- **WHAT IS BEING ASKED**
Nothing but the lines below from the first through the one with "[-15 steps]" should appear, printed exactly; please leave pictures out.

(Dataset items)

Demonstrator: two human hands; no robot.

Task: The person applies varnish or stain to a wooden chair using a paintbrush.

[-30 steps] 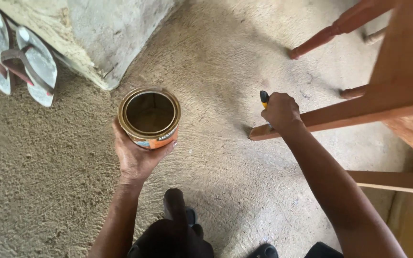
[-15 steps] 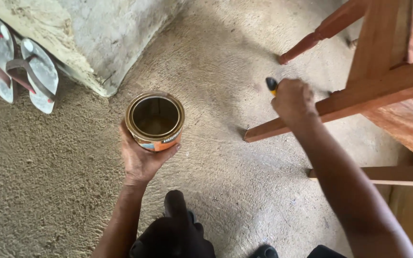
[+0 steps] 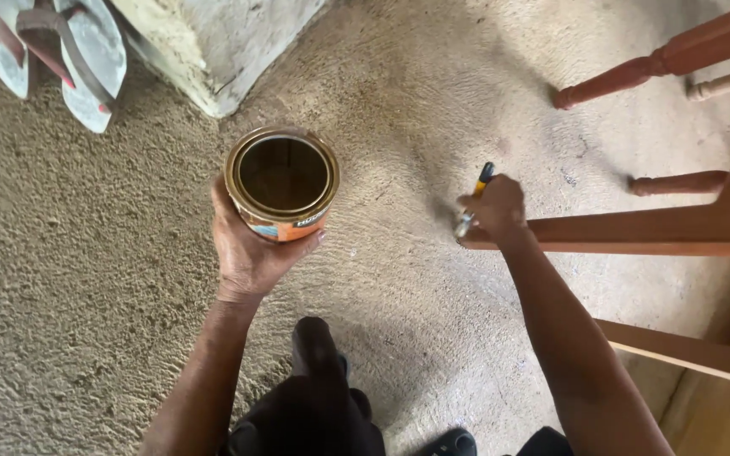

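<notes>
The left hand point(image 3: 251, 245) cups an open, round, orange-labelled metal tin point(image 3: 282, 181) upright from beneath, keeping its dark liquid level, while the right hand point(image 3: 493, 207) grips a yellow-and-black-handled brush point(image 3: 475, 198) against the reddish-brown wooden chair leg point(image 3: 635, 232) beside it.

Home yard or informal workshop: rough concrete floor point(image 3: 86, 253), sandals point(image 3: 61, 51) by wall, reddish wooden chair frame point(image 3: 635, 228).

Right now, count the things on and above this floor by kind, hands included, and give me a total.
Hands: 2, left hand and right hand
Open tin can: 1
Brush: 1
Flip-flops: 2
Visible wooden chair legs: 4
Total: 10
</notes>
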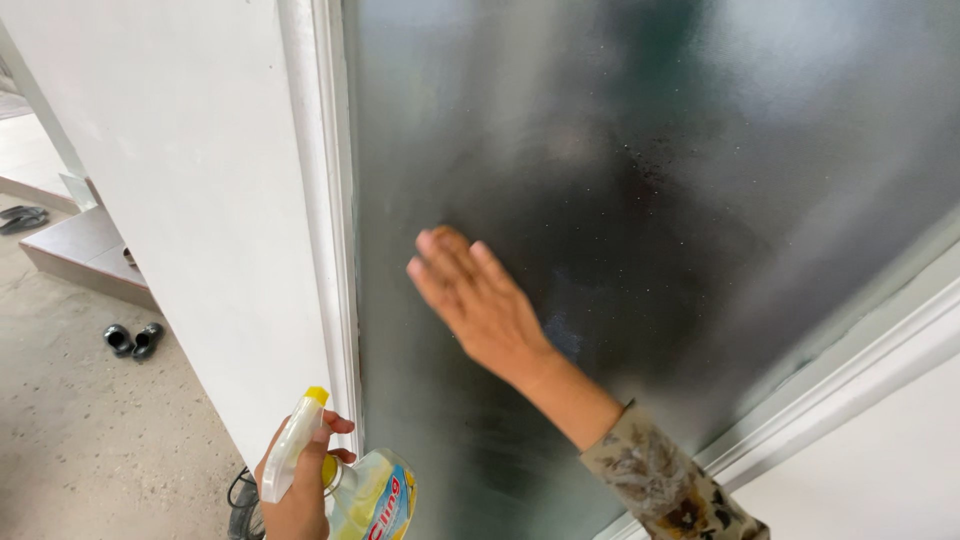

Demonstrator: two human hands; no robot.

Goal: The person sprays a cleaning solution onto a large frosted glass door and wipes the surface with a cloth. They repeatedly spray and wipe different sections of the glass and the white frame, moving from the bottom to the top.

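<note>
Head view: you face a dark frosted glass panel [650, 200] in a white frame [335, 200], white wall [190, 160] to its left, concrete floor [80, 420] with shoes [132, 340] below. Your right hand [470, 295] lies flat and spread on the glass. Your left hand [298, 495] grips a spray bottle [370, 495] of yellowish liquid, near bottom left.
</note>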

- **COMPLETED TASK**
Demonstrator: two human hands; no robot.

Task: The person applies varnish or stain to a wooden chair using a paintbrush.

[-30 steps] 
[-15 steps] 

No further output remains for this exercise.